皇椅扶手被钟杨抓得死死的,上面的金漆都被钟杨的指甲刮落了不少。这一局,又是摄政王胜,钟杨四胜五负败。他还没开口答应,殿外便出来了熟悉的女声。
“何人如此大胆,竟然想坏本公主的清白!”(。
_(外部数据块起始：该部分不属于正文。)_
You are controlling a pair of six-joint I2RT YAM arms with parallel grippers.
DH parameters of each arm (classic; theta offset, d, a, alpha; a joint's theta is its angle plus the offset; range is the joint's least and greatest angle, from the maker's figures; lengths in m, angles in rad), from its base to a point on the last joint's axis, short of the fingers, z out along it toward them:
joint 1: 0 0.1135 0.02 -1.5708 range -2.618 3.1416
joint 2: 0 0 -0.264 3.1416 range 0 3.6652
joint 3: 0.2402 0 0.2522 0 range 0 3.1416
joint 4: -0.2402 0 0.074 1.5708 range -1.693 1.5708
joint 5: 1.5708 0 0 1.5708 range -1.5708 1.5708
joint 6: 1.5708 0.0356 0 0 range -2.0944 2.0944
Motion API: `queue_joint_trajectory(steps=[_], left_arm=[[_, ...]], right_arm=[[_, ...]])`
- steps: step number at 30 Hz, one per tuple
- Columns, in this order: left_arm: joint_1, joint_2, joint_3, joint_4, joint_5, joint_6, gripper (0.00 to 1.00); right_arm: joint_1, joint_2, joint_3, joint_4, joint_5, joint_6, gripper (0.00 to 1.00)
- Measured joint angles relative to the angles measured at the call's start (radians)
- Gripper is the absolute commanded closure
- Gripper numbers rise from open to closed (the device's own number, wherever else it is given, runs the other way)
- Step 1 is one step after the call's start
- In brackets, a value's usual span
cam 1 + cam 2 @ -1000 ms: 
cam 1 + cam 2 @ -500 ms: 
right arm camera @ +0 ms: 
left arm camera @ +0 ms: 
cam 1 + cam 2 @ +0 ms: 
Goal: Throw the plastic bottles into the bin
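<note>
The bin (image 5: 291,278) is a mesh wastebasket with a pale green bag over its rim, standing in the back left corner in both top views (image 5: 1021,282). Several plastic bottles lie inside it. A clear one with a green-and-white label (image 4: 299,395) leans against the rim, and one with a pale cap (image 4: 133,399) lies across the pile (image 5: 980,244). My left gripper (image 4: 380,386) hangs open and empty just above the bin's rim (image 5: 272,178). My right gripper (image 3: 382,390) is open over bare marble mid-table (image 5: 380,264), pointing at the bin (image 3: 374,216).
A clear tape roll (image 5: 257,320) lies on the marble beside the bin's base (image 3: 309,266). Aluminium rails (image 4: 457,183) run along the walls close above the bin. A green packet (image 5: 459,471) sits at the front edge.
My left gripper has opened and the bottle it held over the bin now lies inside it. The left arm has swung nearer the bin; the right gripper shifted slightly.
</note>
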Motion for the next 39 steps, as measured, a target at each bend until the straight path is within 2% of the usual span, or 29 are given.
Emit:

),。
第九十七章 朝堂博弈(4)()
“羽湘公主到!”门外通传的太监奸细的声音一贯的刺耳。
一身亮粉色宫装的风舒安不疾不徐地步入殿内,走到皇上龙椅下的阶梯前停了下来,标准地行了个大礼:“羽湘参见皇上,吾皇万岁万岁万万岁!”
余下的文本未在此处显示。